What you are asked to do | For each line of the data below, copy it if it holds the word "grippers".

Data excerpt |
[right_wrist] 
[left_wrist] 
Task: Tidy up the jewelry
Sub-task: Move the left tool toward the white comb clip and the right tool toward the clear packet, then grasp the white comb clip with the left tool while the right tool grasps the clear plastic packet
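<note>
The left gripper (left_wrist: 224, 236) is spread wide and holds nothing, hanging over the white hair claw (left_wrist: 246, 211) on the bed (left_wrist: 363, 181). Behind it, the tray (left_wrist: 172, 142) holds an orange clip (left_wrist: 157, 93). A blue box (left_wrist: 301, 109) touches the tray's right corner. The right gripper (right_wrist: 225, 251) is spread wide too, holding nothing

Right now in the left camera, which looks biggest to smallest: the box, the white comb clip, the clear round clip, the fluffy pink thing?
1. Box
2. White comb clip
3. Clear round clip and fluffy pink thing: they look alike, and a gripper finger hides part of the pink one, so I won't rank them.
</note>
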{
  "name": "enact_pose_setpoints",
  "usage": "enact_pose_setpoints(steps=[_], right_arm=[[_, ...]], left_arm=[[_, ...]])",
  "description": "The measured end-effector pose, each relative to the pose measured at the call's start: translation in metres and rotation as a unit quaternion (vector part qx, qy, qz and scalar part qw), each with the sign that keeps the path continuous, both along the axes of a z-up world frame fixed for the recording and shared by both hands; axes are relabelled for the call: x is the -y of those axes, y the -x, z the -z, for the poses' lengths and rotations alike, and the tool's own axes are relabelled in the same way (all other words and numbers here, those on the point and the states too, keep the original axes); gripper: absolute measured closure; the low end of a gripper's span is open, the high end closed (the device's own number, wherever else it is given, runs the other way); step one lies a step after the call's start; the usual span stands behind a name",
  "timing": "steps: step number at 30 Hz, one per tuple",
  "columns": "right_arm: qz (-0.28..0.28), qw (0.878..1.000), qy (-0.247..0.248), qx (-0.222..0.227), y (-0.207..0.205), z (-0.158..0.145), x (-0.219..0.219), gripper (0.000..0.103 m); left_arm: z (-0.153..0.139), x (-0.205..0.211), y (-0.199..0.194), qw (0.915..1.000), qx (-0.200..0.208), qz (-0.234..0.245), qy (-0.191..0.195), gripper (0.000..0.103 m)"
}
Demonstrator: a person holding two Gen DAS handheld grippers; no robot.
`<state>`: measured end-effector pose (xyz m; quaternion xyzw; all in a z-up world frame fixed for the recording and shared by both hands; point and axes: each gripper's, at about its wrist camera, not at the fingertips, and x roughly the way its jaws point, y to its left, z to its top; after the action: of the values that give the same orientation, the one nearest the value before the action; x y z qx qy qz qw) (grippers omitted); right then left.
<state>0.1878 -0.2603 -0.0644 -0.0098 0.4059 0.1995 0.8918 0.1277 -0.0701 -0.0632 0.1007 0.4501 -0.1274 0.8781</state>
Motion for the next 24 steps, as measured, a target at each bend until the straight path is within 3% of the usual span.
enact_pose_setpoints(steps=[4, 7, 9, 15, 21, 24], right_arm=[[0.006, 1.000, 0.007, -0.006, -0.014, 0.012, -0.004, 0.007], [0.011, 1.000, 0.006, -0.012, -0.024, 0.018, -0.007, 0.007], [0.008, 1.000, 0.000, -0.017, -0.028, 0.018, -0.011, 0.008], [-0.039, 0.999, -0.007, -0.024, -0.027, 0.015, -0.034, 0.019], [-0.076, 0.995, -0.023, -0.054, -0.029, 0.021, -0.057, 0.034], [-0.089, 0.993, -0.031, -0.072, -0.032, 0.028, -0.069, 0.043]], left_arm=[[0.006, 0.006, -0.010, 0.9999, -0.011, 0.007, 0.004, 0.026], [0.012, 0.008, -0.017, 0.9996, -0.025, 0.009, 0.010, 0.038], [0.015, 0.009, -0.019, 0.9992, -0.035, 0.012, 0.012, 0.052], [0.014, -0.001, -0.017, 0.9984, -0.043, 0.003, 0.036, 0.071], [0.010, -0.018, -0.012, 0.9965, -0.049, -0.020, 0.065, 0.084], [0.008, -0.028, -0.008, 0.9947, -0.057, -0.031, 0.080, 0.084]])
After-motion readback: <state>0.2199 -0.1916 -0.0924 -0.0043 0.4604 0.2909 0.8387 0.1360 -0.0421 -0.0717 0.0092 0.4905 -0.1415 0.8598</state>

Output |
Demonstrator: a person holding two Gen DAS handheld grippers; no robot.
`<state>`: measured end-effector pose (xyz m; quaternion xyzw; all in a z-up world frame fixed for the recording and shared by both hands; point and axes: each gripper's, at about its wrist camera, not at the fingertips, and x roughly the way its jaws point, y to its left, z to its top; after the action: of the values that give the same orientation, the one nearest the value before the action; x y z qx qy qz qw) (grippers omitted); right then left.

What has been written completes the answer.